As I've stated before, sometimes those of us with a creative inclination tend to shy away from the stiff, stale, world of business endeavors, finances, spreadsheets, Excel, and the like. Fortunately, my fiance, is my opposite in many ways. He is a scorpio, I am a Taurus, I went to school for Production Design , he went to school for Producing. He is creative though, but mostly he is creative with money. I however, treat money with holy reverence. I know it can make or break me, and so mostly I just make it the sacrifices that I know will keep it appeased, so that it doesn't smite me. Basically, I just want to have enough of it to not have to think about it. 

This brings me to the topic of my post today. Last night Nick came home with 3 copies of the book "Rich Dad, Poor Dad" to give away to people and explained to me that about 90% of his thought process on money is laid bare in said book. Now, normally, the mere sight of a book like this would make me gag. But, in truth, I often envy Nick's crazy ability to seemingly create money from air. So, I swallowed my pride, got over myself, and decided to read.

 The clearest point I came away with, is that the way I think about money needs to change.  And, in a close second, I realized that financial education is important. 

"Most people went to school to learn how to make money, and never learned how to make money work for them."

I, like many hardworking Americans, have been of a mindset my whole life that one must work really hard to deserve to the money they make. The author doesn't advise against working hard to make money, he just advises that once you make money, instead of accumulating depreciating objects, or even saving, that you put that money to work for you.

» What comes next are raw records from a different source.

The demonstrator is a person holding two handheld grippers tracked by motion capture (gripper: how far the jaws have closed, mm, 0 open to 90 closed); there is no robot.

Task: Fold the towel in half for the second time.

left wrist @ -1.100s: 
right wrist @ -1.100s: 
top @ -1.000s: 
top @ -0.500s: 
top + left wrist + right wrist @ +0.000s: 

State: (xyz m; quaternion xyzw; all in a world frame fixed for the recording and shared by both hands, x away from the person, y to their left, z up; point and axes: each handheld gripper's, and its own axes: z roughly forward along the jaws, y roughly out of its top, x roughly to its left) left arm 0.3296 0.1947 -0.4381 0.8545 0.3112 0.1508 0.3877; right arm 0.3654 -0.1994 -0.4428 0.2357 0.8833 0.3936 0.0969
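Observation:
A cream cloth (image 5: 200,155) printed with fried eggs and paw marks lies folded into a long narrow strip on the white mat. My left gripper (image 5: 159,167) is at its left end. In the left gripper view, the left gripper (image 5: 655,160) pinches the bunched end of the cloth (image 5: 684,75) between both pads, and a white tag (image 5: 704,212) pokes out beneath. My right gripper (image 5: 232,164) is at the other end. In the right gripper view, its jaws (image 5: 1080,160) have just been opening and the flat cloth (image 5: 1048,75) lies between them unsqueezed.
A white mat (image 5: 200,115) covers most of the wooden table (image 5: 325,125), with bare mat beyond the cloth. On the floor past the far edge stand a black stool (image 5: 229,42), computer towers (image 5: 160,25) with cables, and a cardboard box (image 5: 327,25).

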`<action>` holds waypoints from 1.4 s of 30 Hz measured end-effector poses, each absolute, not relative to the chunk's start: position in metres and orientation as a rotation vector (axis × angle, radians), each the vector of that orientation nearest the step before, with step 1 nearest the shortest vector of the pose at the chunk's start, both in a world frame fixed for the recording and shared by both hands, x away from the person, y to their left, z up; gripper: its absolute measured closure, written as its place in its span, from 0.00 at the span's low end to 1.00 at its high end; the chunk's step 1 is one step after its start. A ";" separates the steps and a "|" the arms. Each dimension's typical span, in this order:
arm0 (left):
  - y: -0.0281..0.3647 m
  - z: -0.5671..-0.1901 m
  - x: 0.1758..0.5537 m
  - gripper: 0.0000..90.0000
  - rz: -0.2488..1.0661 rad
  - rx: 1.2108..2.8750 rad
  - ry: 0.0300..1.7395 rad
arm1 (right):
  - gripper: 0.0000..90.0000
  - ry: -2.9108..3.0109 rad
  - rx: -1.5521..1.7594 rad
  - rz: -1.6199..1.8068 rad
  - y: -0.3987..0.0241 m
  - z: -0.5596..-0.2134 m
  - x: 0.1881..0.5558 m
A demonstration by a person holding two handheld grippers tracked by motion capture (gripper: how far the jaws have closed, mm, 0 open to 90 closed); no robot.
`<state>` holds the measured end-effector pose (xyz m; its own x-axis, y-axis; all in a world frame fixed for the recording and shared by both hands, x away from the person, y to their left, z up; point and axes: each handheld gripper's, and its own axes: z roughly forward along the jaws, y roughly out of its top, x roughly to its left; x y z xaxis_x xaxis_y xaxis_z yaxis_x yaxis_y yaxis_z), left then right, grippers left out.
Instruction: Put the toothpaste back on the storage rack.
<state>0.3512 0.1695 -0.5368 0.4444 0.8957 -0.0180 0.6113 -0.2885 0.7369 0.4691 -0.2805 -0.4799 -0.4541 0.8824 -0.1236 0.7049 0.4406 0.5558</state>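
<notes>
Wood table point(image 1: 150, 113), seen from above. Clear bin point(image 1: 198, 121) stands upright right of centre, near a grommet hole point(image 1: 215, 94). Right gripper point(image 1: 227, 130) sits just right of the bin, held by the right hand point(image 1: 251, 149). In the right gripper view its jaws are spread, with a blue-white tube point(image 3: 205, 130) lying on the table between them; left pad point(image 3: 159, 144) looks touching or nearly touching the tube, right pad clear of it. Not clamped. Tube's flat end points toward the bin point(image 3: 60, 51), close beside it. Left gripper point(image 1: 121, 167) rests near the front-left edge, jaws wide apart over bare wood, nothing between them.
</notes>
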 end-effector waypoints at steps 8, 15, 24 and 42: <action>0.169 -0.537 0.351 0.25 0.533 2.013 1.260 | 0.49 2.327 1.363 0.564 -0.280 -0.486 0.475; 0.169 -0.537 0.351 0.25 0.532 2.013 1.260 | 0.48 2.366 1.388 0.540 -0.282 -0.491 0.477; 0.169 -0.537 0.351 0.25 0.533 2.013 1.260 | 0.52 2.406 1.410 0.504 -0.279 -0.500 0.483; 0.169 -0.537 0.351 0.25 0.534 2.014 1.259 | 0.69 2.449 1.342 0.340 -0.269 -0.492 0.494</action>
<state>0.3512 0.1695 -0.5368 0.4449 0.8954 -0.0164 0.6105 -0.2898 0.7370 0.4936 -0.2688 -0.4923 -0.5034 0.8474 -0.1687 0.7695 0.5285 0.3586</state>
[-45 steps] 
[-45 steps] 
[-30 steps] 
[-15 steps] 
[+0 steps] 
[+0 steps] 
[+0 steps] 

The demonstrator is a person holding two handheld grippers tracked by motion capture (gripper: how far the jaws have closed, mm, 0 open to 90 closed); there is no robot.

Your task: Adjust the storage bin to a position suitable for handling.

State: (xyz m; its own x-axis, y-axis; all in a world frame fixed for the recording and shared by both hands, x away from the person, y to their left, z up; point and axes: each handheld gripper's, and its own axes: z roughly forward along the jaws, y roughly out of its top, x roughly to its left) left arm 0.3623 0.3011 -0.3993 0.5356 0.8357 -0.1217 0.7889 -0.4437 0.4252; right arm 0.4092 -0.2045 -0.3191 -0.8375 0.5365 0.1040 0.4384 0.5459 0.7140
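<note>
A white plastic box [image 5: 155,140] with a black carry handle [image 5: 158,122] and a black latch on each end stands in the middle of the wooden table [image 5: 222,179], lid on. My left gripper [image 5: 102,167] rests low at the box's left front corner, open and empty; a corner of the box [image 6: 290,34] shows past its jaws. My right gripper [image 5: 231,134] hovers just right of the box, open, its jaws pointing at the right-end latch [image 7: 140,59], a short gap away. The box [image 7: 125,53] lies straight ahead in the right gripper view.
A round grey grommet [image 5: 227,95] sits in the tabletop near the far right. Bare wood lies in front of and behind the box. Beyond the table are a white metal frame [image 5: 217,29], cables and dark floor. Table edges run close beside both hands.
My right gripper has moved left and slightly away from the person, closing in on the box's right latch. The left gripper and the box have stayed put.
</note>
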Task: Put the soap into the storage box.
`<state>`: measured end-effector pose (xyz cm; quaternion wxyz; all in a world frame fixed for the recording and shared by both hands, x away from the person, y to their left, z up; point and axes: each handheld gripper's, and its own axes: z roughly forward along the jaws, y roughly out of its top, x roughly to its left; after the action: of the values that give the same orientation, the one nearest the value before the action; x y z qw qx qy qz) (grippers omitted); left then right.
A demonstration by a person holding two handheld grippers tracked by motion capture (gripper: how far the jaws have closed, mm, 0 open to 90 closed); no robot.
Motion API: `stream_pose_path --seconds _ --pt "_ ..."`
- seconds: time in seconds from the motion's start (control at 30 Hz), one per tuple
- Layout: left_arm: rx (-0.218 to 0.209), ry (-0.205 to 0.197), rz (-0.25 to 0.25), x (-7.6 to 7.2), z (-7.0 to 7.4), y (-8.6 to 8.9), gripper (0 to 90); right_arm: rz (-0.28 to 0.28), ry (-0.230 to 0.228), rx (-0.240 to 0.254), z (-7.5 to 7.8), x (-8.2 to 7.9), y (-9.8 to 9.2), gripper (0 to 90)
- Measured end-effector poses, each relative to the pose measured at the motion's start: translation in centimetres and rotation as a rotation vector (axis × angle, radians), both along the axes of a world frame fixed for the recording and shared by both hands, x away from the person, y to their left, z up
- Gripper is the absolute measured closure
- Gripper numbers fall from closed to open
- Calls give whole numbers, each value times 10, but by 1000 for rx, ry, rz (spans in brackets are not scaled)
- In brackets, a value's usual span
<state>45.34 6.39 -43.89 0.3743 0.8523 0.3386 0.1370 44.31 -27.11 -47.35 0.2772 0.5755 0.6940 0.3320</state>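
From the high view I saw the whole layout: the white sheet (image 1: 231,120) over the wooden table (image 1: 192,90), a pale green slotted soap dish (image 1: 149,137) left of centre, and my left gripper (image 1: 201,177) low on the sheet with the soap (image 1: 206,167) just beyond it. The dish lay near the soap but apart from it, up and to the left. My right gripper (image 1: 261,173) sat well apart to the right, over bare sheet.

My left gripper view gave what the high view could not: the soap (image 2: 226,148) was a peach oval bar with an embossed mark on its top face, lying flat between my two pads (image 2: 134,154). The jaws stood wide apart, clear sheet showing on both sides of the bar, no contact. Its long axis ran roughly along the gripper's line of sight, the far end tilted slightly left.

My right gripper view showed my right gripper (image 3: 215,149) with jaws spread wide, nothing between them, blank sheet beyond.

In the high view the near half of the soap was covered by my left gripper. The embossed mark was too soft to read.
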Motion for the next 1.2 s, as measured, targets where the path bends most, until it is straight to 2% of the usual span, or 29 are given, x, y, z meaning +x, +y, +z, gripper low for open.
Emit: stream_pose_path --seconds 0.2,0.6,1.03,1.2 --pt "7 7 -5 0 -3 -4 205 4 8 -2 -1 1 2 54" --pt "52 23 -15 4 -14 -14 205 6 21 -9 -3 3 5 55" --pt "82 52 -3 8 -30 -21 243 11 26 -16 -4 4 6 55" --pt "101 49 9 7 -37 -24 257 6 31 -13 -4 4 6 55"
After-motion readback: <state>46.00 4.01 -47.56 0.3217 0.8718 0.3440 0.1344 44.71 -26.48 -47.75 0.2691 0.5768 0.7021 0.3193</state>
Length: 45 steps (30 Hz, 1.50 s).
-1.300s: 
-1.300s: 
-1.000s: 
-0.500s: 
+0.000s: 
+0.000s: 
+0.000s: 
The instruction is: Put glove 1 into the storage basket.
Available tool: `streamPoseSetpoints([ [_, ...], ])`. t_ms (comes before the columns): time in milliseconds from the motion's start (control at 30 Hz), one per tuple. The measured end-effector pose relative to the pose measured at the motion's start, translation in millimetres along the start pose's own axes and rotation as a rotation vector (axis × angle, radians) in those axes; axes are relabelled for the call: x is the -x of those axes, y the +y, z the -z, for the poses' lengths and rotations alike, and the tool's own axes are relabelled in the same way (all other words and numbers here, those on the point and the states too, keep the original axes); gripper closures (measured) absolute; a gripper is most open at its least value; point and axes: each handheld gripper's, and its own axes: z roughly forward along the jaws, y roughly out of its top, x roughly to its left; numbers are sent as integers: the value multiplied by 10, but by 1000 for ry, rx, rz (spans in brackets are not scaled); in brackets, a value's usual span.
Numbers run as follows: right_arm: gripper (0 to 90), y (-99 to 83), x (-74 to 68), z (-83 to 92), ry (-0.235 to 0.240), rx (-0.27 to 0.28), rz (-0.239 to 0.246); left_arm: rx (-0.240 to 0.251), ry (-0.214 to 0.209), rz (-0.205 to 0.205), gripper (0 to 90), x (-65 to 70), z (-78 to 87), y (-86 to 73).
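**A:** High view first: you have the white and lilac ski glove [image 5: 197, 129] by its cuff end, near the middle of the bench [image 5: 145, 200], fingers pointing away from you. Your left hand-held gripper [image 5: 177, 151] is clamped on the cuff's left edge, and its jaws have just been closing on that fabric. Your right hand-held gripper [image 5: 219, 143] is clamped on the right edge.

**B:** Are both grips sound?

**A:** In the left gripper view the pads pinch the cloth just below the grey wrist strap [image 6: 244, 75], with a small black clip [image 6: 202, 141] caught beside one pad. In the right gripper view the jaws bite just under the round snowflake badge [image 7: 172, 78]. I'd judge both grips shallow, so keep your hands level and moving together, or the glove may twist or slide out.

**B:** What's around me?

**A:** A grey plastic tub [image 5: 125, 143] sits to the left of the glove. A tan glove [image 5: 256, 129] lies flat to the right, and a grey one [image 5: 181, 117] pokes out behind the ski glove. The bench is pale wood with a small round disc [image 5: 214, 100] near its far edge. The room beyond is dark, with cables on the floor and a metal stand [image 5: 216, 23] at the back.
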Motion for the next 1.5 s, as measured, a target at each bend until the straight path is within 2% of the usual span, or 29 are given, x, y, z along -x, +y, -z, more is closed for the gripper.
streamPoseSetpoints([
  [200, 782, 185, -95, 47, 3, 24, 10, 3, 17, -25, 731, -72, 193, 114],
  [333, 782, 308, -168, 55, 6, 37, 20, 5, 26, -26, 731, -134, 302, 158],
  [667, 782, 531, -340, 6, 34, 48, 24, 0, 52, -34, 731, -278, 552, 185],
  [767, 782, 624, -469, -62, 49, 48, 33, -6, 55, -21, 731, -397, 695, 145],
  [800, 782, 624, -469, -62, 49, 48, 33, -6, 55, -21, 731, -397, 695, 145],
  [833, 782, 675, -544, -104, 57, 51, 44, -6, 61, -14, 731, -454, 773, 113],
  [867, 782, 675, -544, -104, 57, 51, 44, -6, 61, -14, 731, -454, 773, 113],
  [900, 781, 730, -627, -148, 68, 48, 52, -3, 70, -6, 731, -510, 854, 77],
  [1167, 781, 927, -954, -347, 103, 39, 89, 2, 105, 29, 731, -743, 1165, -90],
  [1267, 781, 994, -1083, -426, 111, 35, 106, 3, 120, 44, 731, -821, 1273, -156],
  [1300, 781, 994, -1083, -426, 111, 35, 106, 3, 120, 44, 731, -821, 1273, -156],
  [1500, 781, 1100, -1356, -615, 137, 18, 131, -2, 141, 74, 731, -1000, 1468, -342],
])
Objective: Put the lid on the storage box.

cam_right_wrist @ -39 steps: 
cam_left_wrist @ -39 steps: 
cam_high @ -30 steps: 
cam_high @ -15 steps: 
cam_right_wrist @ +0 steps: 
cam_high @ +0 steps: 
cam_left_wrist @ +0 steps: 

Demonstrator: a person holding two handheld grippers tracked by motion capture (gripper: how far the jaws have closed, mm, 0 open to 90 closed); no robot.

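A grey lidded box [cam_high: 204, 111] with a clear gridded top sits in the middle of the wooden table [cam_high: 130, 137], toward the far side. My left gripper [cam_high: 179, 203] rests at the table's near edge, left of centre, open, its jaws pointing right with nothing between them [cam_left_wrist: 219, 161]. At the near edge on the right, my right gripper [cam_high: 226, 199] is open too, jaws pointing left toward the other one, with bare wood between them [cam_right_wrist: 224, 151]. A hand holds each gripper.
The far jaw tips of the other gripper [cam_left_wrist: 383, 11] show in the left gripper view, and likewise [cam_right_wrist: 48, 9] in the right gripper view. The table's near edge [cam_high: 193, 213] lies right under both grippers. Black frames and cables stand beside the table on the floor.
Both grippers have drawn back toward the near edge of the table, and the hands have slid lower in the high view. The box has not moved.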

That same money can essentially function as "employees" that bring you income, even when you are not phsically "on the job sight."                                     

So instead one should accumulate assets. Assets are anything that can make you money while you sleep.

1. Businesses that do not require your presence 2. Stocks 3. Bonds 4. Incoming Generating Real-Estate 5. Notes 6. Royalities from Intellectual Property such as music, scripts, and patents. 7. Anything that appriaciates in value.

Whatever the asset, he suggests you choose things you love, because then you will take care of it.

So, why am I writing about this on a blog that clearly is representing a business that requires a lot of hands on, always present, needs ME to operate, time? Managing your money wisely is one of the smartest and easiest ways to keep your business- the one that you want to spend day in and out doing- afloat.

Starting off in any small business endeavor requires A LOT of time and money. Sometimes it is hard to come across both of those things in the beginning. But, if you are smart, and make your money work for you, instead of the other way around, you can really begin to build something great with less stress. 

Anyway, read this book ( even though it looks a corny as hell.)